→ Information provided
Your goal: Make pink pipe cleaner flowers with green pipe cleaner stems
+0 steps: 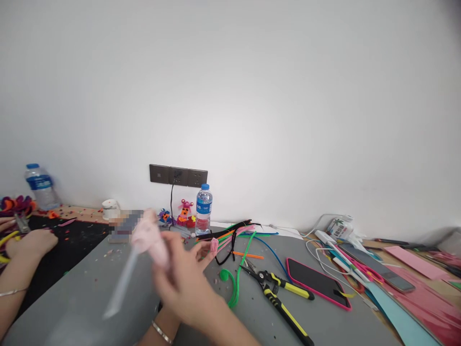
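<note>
My right hand (pixel 190 283) is in front, closed around a pink glue gun (pixel 153 238). A long translucent glue stick (pixel 122 283) juts from the gun down to the left; both are blurred. Behind it, mostly covered by the right hand, my left hand (pixel 204 253) pinches a small pink fuzzy coil (pixel 214 245), apparently rolled pipe cleaner. Just beyond the coil lies a bunch of coloured pipe cleaners (pixel 239 235). A green pipe cleaner with a coiled end (pixel 224 275) rests to the right of my hands, near wire strippers (pixel 284 307) with yellow-black handles.
A water bottle (pixel 203 211) stands by the wall beside small fuzzy figures (pixel 185 210). On the right lie a pink-cased phone (pixel 317 283), another phone (pixel 382 269), cables and coloured sheets (pixel 428 298). At far left, another person's hands (pixel 30 245) work over a black mat (pixel 68 254).
</note>
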The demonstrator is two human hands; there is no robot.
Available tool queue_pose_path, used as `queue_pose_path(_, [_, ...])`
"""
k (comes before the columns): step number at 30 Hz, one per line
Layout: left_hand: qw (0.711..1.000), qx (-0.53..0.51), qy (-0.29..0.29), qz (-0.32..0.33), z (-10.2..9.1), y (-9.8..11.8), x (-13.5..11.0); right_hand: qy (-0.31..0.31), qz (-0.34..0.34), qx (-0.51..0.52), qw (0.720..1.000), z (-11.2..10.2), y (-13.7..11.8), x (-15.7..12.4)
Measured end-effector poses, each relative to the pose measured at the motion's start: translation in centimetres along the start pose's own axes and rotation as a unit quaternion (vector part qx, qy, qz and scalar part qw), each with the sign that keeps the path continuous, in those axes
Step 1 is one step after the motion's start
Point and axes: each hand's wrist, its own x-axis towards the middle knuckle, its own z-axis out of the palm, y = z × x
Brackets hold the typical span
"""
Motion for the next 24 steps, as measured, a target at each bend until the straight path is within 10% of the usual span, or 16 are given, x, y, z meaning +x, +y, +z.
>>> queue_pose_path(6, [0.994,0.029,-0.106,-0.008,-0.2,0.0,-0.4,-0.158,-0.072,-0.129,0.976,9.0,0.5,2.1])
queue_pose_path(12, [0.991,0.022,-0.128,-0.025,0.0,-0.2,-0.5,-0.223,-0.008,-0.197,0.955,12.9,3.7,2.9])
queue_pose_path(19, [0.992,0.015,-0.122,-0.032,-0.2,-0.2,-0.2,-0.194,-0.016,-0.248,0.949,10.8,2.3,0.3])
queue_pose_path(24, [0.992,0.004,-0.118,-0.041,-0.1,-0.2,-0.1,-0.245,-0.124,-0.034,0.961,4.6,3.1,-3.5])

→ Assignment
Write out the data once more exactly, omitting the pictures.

→ Solution to this task
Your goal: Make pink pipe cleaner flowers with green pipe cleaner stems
+0 steps: 
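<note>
My right hand (pixel 190 283) is in front, closed around a pink glue gun (pixel 153 238). A long translucent glue stick (pixel 122 283) juts from the gun down to the left; both are blurred. Behind it, mostly covered by the right hand, my left hand (pixel 204 253) pinches a small pink fuzzy coil (pixel 214 245), apparently rolled pipe cleaner. Just beyond the coil lies a bunch of coloured pipe cleaners (pixel 239 235). A green pipe cleaner with a coiled end (pixel 224 275) rests to the right of my hands, near wire strippers (pixel 284 307) with yellow-black handles.
A water bottle (pixel 203 211) stands by the wall beside small fuzzy figures (pixel 185 210). On the right lie a pink-cased phone (pixel 317 283), another phone (pixel 382 269), cables and coloured sheets (pixel 428 298). At far left, another person's hands (pixel 30 245) work over a black mat (pixel 68 254).
</note>
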The demonstrator is two human hands; there is no robot.
Available tool queue_pose_path, used as `queue_pose_path(_, [_, ...])`
"""
k (comes before the columns): step number at 30 Hz, one per line
Layout: left_hand: qw (0.711..1.000), qx (-0.53..0.51), qy (-0.29..0.29), qz (-0.32..0.33), z (-10.2..9.1), y (-9.8..11.8), x (-13.5..11.0); right_hand: qy (-0.31..0.31), qz (-0.34..0.34), qx (-0.51..0.52), qw (0.720..1.000), z (-11.2..10.2), y (-13.7..11.8), x (-15.7..12.4)
Measured end-effector poses, each relative to the pose measured at the motion's start: translation in centimetres along the start pose's own axes and rotation as a unit quaternion (vector part qx, qy, qz and scalar part qw), each with the sign that keeps the path continuous, in those axes
Step 1 is one step after the motion's start
Point and axes: each hand's wrist, its own x-axis towards the middle knuckle, its own z-axis out of the palm, y = z × x
Brackets hold the typical span
"""
Motion for the next 24 steps, as measured, a target at each bend until the straight path is within 10% of the usual span, or 16 are given, x, y, z meaning +x, +y, +z.
>>> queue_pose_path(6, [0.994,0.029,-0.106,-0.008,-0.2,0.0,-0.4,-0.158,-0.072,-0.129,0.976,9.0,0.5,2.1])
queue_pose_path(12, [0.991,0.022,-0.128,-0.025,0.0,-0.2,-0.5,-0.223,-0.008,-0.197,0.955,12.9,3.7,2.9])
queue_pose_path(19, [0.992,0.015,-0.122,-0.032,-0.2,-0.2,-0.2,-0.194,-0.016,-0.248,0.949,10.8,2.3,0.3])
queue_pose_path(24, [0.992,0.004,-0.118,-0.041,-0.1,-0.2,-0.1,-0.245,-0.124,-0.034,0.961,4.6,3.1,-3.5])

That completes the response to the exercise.